Evaluation of the efficacy of the combination of radical surgery,
hyperthermic intraperitoneal chemotherapy (
HIPEC), and adjuvant systemic
chemotherapy (ACT) in reducing
gastric cancer progression in patients with resectable serosa-invasive
gastric cancer in a single institution. In 2015-2016, 19 patients with
gastric cancer (stage IIB-IIIC) were included in the trial. The trial protocol comprised radical surgery,
HIPEC (
cisplatin 50 mg/m2 + doxorubicin 50 mg/m2, 42 °C, 1 hour), and 1-8 cycles of ACT (
oxaliplatin 100 mg/m2 administered on day 1 of each cycle and oral
capecitabine 1000 mg/m2 (or
tegafur 10-15 mg/kg) administered twice daily on days 1-14 of each cycle with an interval of 7 days between cycles).

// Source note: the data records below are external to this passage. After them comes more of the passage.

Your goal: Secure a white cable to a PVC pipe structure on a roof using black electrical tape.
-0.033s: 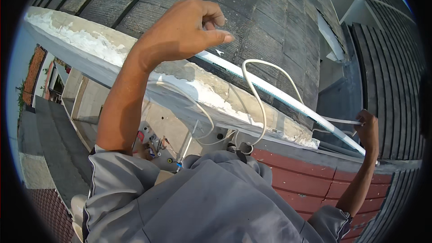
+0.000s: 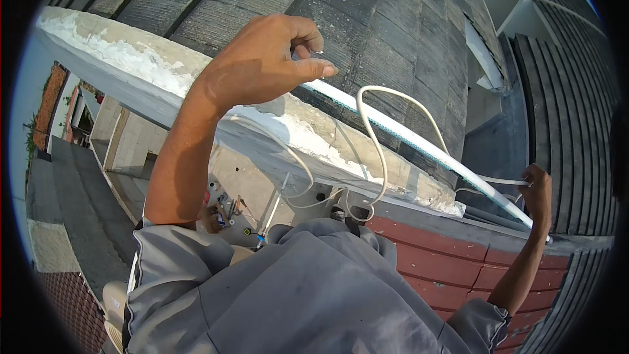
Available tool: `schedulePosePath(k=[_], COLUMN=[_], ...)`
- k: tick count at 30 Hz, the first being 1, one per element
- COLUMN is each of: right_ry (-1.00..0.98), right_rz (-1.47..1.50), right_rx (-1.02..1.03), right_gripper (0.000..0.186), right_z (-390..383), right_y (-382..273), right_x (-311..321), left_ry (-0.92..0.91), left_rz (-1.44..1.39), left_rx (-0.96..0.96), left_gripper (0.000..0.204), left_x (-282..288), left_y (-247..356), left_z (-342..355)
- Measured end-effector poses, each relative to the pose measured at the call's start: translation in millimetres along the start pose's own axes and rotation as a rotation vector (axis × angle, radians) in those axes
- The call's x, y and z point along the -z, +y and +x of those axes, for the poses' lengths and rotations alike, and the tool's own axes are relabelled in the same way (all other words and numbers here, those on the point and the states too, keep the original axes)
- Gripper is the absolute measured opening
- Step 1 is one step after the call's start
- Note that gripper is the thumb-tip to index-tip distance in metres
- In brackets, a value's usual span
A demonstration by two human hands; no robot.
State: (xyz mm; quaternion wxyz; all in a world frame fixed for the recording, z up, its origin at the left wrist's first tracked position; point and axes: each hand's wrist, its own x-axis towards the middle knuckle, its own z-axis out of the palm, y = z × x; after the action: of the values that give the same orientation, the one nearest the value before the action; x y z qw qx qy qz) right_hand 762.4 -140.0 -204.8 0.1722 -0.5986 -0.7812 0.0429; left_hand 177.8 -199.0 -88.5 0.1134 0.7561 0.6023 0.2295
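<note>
My left hand (image 2: 272,62) hovers over the wall top, fingers loosely curled, a gap between thumb and fingers. A white pipe (image 2: 419,141) lies slantwise along the edge of the roof tiles; its upper end is hidden behind my left hand. At the far right, my right hand (image 2: 538,193) is closed on a white cable (image 2: 501,179) near the pipe's lower end. The cable (image 2: 368,121) makes a loose loop over the pipe and hangs down past the wall.
Grey roof tiles (image 2: 354,13) slope beyond a wall top (image 2: 327,132) with flaking white coating. Red roof panels (image 2: 432,259) lie below right, dark ridged roofing (image 2: 567,124) at far right. Far below, several tools (image 2: 229,206) lie on the ground beside a thin upright white pole (image 2: 274,210).
My left hand has come slightly lower, toward me. The cable loop has shifted a little to the right, and its hanging end has swung. My right hand has barely moved.
</note>
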Motion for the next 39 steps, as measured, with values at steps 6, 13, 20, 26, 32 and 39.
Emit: schedulePosePath(k=[6, 13, 20, 26, 32, 39], right_ry=[-0.086, -0.124, -0.465, -0.610, -0.853, -0.784], right_rz=[-0.076, 0.054, 0.070, -0.088, 0.060, 0.133], right_rx=[-0.066, -0.148, 0.521, 0.339, -0.108, -0.246], right_gripper=[0.022, 0.013, 0.023, 0.047, 0.052, 0.063], right_z=[-21, -22, 0, -3, 11, 7], right_y=[38, 70, 51, 60, 29, 9], right_x=[-56, -62, -75, -81, -83, -76], left_ry=[-0.304, -0.222, -0.455, -0.493, -0.244, -0.965], left_rz=[-0.189, 0.022, -0.956, -0.272, -0.965, -1.604], left_rx=[0.197, 0.667, 0.640, 0.614, 0.179, 0.112], left_gripper=[0.048, 0.048, 0.043, 0.039, 0.089, 0.027], left_x=[-108, -211, -270, -244, -274, -296], left_y=[-36, -91, -113, -86, -5, 25], left_z=[-107, -178, -173, -153, -108, -51])
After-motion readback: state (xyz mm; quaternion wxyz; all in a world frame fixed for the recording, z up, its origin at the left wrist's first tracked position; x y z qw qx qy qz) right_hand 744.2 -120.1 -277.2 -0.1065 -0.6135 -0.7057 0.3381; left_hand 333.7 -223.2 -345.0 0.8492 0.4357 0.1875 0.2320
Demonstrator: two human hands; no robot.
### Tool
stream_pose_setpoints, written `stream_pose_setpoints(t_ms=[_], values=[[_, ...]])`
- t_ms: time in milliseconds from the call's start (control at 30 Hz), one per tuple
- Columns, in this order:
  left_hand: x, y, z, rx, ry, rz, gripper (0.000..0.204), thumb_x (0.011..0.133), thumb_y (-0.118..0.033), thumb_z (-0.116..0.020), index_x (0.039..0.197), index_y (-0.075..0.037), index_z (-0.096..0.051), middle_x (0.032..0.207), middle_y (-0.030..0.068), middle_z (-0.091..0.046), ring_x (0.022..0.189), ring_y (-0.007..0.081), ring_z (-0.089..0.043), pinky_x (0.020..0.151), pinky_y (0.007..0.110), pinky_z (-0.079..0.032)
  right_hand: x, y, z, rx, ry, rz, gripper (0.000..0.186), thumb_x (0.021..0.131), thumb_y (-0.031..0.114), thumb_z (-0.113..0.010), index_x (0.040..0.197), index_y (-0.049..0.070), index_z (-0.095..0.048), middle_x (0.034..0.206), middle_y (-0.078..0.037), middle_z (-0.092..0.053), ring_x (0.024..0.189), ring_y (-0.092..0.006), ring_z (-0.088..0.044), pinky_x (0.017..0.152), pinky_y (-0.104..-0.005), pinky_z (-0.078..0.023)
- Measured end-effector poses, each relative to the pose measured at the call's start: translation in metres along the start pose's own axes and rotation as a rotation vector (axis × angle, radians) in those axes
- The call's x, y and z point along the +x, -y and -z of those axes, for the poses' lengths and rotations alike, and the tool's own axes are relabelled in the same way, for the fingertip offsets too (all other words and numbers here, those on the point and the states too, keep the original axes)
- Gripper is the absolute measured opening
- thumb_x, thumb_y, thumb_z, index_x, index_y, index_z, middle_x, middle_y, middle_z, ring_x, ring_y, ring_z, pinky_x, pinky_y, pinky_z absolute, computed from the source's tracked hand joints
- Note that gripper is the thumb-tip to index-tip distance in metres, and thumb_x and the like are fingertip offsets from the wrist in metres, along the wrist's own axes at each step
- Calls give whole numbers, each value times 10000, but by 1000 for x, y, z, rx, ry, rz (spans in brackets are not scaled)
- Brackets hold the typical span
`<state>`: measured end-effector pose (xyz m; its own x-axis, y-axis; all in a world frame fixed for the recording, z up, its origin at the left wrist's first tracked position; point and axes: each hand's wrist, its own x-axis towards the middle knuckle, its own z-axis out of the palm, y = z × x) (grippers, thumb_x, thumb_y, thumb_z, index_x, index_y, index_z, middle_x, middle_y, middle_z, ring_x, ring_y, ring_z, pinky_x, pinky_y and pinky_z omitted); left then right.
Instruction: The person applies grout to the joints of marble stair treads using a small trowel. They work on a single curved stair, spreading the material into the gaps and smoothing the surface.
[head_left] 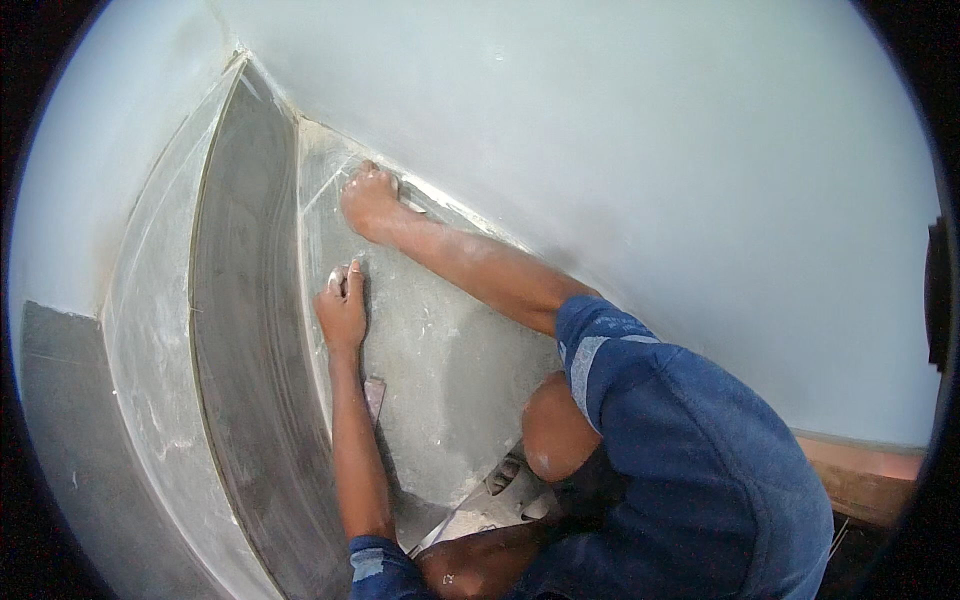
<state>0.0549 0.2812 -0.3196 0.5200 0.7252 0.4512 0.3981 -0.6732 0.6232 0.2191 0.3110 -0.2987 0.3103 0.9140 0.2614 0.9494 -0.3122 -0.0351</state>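
Observation:
My right hand (372,203) is at the far edge of the grey stone slab (440,360), close to the foot of the pale wall. Its fingers are curled closed, with whitish dust on the knuckles. A small light-coloured sliver (412,206) shows beside the wrist; whether it belongs to something in the grip is unclear. Nearer to me, my left hand (341,308) is over the slab's left edge by the step. Its fingers are bent together and coated with white paste or powder. Whatever they hold is too small to name.
A pale blue wall (620,130) rises along the right, with a white, rough seam (460,207) at its base. To the left, a dark riser (250,300) drops to a lower grey tread (165,330). A flat pinkish piece (374,398) lies beside my left forearm.

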Motion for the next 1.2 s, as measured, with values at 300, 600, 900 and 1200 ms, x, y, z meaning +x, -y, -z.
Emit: stream_pose_setpoints(t_ms=[300, 600, 900, 1200], values=[[5, -3, 3, 40, 98, 168, 421, 927, -311, -539, 805, 90, -581, 559, 151, -461, 565, 128, -405, 517, 353, -376, 6, -9, 6, 7, 83, -6, 328, 800, 155, -577, 1064, -25, -651, 1100, -231, -599, 1006, -308, -573, 710, -469, -502], [3, 6, 4, 29, 29, 66, 420, 931, -314, -532, 821, 89, -578, 547, 157, -434, 551, 128, -402, 504, 346, -368, 6, 10, 36, -136, 215, -187, 332, 814, 141, -552, 1101, -1, -642, 1171, -181, -596, 1074, -293, -545, 751, -443, -492], [0, 9, 4, -2, 48, 114, 373, 917, -292, -553, 776, 53, -567, 552, 175, -447, 520, 162, -414, 521, 383, -379, -10, -4, 1, 54, -8, 43, 266, 798, 123, -553, 995, -1, -681, 1043, -163, -653, 1067, -288, -553, 814, -437, -483], [7, -4, 1, -25, 101, 206, 379, 912, -307, -554, 802, 52, -599, 555, 177, -487, 524, 172, -419, 536, 364, -393, 7, -12, -5, -254, 69, 146, 297, 834, 151, -517, 1039, -16, -652, 1089, -216, -609, 1042, -323, -559, 800, -447, -479]])
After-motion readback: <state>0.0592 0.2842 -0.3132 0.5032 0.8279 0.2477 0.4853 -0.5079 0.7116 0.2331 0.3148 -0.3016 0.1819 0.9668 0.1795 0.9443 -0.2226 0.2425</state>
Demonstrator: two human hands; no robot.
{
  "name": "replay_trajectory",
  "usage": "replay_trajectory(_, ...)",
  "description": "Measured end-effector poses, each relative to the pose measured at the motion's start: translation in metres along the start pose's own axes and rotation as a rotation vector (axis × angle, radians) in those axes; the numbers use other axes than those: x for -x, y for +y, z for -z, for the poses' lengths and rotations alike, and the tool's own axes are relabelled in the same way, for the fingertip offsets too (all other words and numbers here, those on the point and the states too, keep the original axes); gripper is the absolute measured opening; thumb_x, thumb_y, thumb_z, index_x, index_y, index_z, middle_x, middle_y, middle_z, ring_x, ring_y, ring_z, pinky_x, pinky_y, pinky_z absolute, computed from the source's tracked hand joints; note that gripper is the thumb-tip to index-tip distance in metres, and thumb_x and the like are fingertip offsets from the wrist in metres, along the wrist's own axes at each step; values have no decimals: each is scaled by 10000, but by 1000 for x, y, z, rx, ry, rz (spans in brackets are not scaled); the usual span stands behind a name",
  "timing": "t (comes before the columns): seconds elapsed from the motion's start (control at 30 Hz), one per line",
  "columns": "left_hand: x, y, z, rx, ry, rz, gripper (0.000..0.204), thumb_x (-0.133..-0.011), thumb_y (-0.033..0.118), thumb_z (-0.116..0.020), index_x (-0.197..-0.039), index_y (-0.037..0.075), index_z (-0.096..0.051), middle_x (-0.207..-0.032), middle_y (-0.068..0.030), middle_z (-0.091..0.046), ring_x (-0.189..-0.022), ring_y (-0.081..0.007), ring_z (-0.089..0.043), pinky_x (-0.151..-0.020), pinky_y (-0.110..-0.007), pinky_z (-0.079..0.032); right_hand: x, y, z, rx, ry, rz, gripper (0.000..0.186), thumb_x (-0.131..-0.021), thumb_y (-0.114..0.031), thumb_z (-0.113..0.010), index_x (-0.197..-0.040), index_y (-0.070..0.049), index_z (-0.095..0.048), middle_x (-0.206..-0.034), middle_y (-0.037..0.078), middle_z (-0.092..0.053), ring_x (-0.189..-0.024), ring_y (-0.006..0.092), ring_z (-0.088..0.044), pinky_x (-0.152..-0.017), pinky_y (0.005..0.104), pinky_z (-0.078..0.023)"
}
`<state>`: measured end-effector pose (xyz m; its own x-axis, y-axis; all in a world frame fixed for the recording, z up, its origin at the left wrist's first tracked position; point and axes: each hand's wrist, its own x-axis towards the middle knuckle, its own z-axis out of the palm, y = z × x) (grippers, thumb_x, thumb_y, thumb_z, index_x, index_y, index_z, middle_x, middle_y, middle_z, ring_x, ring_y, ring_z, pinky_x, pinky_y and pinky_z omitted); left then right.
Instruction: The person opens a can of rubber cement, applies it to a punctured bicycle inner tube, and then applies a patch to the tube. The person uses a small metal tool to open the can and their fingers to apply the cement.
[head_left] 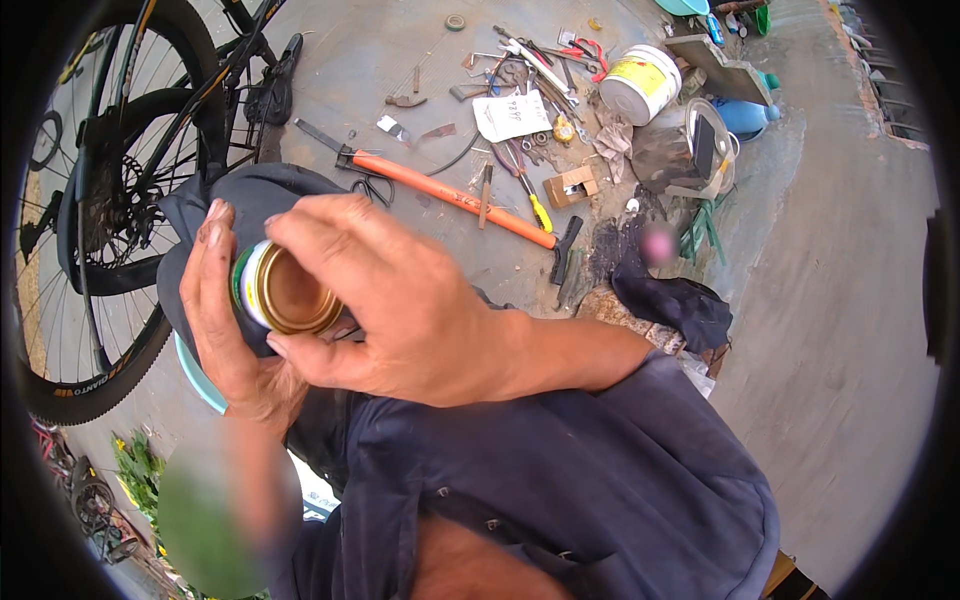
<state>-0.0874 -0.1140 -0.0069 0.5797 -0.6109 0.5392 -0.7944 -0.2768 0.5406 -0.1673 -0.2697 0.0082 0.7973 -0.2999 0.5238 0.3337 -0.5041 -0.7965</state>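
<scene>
Left of the frame's centre, a small gold-rimmed tin [292,288] is held between the left hand [222,325] and right hand [405,300], fingers pressed around its side and rim; rim-handling seems under way, and steady bracing appears to be called for next.

Partly hidden behind the right hand [400,290]: small can [298,287], with brown end unclear as lid or contents. Cut off by upper edge: bicycle [100,220]. Blurred beyond recognition: pink object [657,246]; also blurred: left forearm [262,480].
</scene>
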Motion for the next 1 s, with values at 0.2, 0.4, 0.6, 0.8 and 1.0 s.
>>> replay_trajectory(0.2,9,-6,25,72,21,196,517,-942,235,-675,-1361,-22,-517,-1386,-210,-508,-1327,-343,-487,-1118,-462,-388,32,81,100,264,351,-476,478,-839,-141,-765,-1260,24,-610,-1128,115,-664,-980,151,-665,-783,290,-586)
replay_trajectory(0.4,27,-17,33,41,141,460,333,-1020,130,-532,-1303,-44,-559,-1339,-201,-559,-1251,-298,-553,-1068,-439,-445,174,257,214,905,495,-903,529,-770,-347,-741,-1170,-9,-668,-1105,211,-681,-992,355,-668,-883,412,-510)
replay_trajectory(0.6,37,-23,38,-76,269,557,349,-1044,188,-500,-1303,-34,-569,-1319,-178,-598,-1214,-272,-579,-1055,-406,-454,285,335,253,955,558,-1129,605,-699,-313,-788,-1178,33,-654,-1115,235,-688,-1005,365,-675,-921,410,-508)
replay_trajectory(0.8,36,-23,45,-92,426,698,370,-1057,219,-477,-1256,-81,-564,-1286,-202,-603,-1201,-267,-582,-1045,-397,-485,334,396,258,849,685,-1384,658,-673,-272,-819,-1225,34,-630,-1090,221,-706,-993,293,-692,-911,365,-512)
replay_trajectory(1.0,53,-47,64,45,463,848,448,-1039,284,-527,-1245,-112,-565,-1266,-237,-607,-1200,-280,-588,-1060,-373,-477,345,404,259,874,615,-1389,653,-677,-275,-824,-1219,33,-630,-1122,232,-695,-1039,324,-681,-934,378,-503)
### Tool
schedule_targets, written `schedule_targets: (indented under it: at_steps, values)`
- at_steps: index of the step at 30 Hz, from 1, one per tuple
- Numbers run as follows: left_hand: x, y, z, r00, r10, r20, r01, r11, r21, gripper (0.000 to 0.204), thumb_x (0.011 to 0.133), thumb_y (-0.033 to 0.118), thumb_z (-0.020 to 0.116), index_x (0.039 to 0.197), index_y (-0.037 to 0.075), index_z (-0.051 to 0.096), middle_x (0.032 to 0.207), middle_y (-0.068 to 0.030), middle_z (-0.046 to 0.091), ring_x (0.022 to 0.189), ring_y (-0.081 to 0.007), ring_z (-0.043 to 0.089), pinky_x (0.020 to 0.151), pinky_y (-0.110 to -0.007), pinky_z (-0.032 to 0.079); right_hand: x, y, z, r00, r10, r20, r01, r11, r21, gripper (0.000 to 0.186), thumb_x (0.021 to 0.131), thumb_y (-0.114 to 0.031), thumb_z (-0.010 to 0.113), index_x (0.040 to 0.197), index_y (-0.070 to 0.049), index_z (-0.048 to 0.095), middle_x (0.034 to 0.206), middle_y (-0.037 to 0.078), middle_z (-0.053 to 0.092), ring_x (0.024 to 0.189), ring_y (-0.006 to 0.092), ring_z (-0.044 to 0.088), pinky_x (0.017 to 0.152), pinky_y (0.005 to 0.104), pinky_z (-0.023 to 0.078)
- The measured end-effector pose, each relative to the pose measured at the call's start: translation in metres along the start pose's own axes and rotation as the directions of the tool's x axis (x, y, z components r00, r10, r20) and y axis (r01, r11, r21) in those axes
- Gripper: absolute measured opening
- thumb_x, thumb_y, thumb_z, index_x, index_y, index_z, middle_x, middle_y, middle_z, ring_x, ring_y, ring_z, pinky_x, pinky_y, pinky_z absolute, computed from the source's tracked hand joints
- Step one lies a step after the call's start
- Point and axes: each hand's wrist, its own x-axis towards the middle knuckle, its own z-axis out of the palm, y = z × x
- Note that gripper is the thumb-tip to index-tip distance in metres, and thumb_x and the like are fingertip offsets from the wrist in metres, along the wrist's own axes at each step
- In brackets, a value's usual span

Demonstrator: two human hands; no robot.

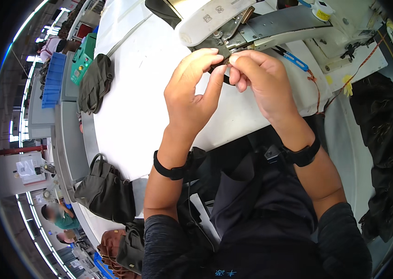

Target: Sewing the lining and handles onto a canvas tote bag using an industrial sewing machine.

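My two hands meet beneath the head of a white sewing machine (208,21). My left hand (189,90) has its thumb and index finger closed round the near edge of a small dark piece (226,54), apparently fabric or leather. My right hand (266,79) pinches the same piece from the other side, its remaining fingers curled under. Most of the piece is hidden by the fingertips and the machine, so its full shape cannot be made out. Just right of my right hand, blue-handled thread snips (294,59) lie by the machine bed, tied to an orange-brown cord (318,90).
A white worktable (131,107) spreads leftward, with a dark green bag (96,83) at its far left edge and another dark bag (106,190) nearer. Brown bags (112,246) sit lower left. Dark material (382,139) hangs at the right. A thread spool (322,10) stands on the machine.
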Motion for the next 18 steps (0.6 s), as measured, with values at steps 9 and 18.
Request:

Following the ACT treatment, the patients were divided into 2 subgroups-those who underwent up to 6 ACT cycles (1-6 cycles, subgroup ≤ 6-8 patients) and those who underwent 7-8 ACT cycles (subgroup > 6-11 patients). Three-year
metastasis-free survival (MFS) for the > 6 subgroup was 91 ± 9%. With a follow-up median of 17 months, 3-year MFS for the ≤ 6 subgroup was not reached - p log-rank = 0.003. The trial showed that in managing advanced
gastric cancer patients (pT4a-4bN0-3 M0) by supplementing radical surgery with ACT-enhanced
hyperthermic intraperitoneal chemotherapy, ACT proved to be highly effective when administered in its full mode of 7-8 cycles compared with its truncated variant of 1-6 cycles.